La più pericolosa probabilmente era quella che riguardava il dossier mafia-appalti, costruito da Falcone e dal colonnello Mori, e che fino a pochi giorni dalla sua morte fu tenuto lontano da Borsellino (e poi archiviato, clamorosamente, dopo la sua eliminazione). La terza cosa che dice la sentenza è che Cosa Nostra è una entità autonoma, che non risponde ad altri poteri, anche se è molto influenzata soprattutto dai poteri economici. Infine, la quarta cosa che dice (collegata alle prime tre) è che a Borsellino, nella Procura di Palermo, facevano la guerra, probabilmente anche per il dossier mafia-appalti, e che la mafia era molto preoccupata del suo ritorno a Palermo dopo l’esilio a Trapani e Agrigento.

Sulla Trattativa Stato-Mafia bisogna ricordare che in questo momento nove sentenze hanno smantellato la tesi su cui è costruito quel processo e dopo quanto descritto con queste “motivazioni sulla sentenza del Borsellino quater”, si ribalta quanto ricostruito da Report.

La sentenza sulla Trattativa riporta quanto segue:

Nella sentenza – di ben 5.252 pagine – i giudici, a proposito dell’accelerazione sulla strage di via d’Amelio, scrivono «l’improvvisa accelerazione che ebbe l’esecuzione del dottore Borsellino» fu determinata «dai segnali di disponibilità al dialogo – ed in sostanza, di cedimento alla tracotanza mafiosa culminata nella strage di Capaci – pervenuti a Salvatore Riina, attraverso Vito Ciancimino, proprio nel periodo immediatamente precedente la strage di via D’Amelio».

Agli imputati si contestava inoltre il reato di cui all’art. 338 c.p. (aggravato ex art. 339 c.p. e ex art. 7 d.l. 152/91) perché, «per turbare la regolare attività di corpi politici dello Stato italiano ed in particolare il Governo della Repubblica, usavano minaccia – consistita nel prospettare l’organizzazione e l’esecuzione di stragi, omicidi e altri gravi delitti (alcuni dei quali connessi e realizzati) ai danni di esponenti politici e delle istituzioni – a rappresentanti di detto corpo politico, per impedirne o comunque turbarne l’attività (fatti commessi a Roma, Palermo e altrove a partire dal 1992)».

La Rai ha mandato in onda, a proposito delle “menti finissime”, una inchiesta di Report che ricostruisce la trattativa Stato-mafia e le stragi del 1992 e del 1993.
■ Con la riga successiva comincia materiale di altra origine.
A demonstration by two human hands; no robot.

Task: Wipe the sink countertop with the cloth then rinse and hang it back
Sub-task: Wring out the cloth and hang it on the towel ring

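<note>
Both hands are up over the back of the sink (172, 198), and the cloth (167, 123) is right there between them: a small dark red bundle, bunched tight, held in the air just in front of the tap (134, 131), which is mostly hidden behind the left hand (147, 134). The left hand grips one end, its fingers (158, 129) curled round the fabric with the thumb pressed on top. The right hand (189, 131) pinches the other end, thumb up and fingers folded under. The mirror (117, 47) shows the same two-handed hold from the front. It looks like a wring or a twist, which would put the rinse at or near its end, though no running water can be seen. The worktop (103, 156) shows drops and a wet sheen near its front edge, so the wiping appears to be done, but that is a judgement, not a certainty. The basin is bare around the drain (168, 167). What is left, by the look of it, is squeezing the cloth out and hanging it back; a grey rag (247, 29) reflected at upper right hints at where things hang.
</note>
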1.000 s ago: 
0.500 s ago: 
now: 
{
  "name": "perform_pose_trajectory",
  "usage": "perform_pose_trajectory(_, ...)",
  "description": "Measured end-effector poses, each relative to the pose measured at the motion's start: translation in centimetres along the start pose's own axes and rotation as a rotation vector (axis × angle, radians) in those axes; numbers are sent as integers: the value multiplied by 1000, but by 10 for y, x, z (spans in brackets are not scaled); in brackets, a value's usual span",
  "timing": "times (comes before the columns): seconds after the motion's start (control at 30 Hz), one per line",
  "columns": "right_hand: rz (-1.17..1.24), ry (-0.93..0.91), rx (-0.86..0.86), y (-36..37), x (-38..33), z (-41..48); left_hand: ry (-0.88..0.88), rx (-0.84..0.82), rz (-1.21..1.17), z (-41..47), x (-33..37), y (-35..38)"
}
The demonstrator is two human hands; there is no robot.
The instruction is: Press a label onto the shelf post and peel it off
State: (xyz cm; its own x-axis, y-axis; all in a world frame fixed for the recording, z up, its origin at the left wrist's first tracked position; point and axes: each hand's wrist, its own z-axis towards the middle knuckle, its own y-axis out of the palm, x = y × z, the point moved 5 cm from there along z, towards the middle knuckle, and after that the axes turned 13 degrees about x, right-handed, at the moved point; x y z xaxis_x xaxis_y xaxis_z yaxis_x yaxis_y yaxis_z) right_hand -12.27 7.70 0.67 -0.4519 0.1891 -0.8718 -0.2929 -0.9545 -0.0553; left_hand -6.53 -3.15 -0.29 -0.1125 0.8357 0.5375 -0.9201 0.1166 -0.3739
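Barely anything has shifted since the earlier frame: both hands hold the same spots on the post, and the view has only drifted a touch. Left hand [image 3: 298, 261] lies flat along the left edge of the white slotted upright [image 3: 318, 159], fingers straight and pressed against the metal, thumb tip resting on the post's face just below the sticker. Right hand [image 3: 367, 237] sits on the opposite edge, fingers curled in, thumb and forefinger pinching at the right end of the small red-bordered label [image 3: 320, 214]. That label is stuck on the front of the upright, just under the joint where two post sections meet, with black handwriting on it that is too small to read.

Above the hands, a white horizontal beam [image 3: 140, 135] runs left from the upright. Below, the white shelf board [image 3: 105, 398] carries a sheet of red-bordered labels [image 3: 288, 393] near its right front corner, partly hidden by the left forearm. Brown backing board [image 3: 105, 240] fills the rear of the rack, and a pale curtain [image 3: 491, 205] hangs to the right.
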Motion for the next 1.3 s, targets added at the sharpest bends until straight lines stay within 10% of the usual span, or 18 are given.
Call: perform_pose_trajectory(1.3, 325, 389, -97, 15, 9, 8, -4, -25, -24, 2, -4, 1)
Secondo i produttori le testimonianze inedite e documenti esclusivi hanno ricostruito per la prima volta in televisione il ruolo ricoperto da alcuni settori delle istituzioni nelle stragi del 1992 e in quelle degli anni precedenti, nonché un filo nero che collegherebbe l’attentato alla stazione di Bologna del 2 agosto 1980 alle bombe di Capaci e via D’Amelio in cui furono uccisi Giovanni Falcone e Paolo Borsellino, intrecciando: mafia, massoneria, terroristi di destra e servizi segreti deviati che avrebbero contribuito per anni ad organizzare e ad alimentare una strategia stragista che puntava alla destabilizzazione della democrazia nel nostro paese.

Quale verità affidare ai lettori, la ricostruzione minuziosa degli ultimi momenti e confidenze fatte dal giudice Borsellino alla moglie, oppure trame come la “Trattativa” che sta cadendo a pezzi sempre davanti alla giustizia?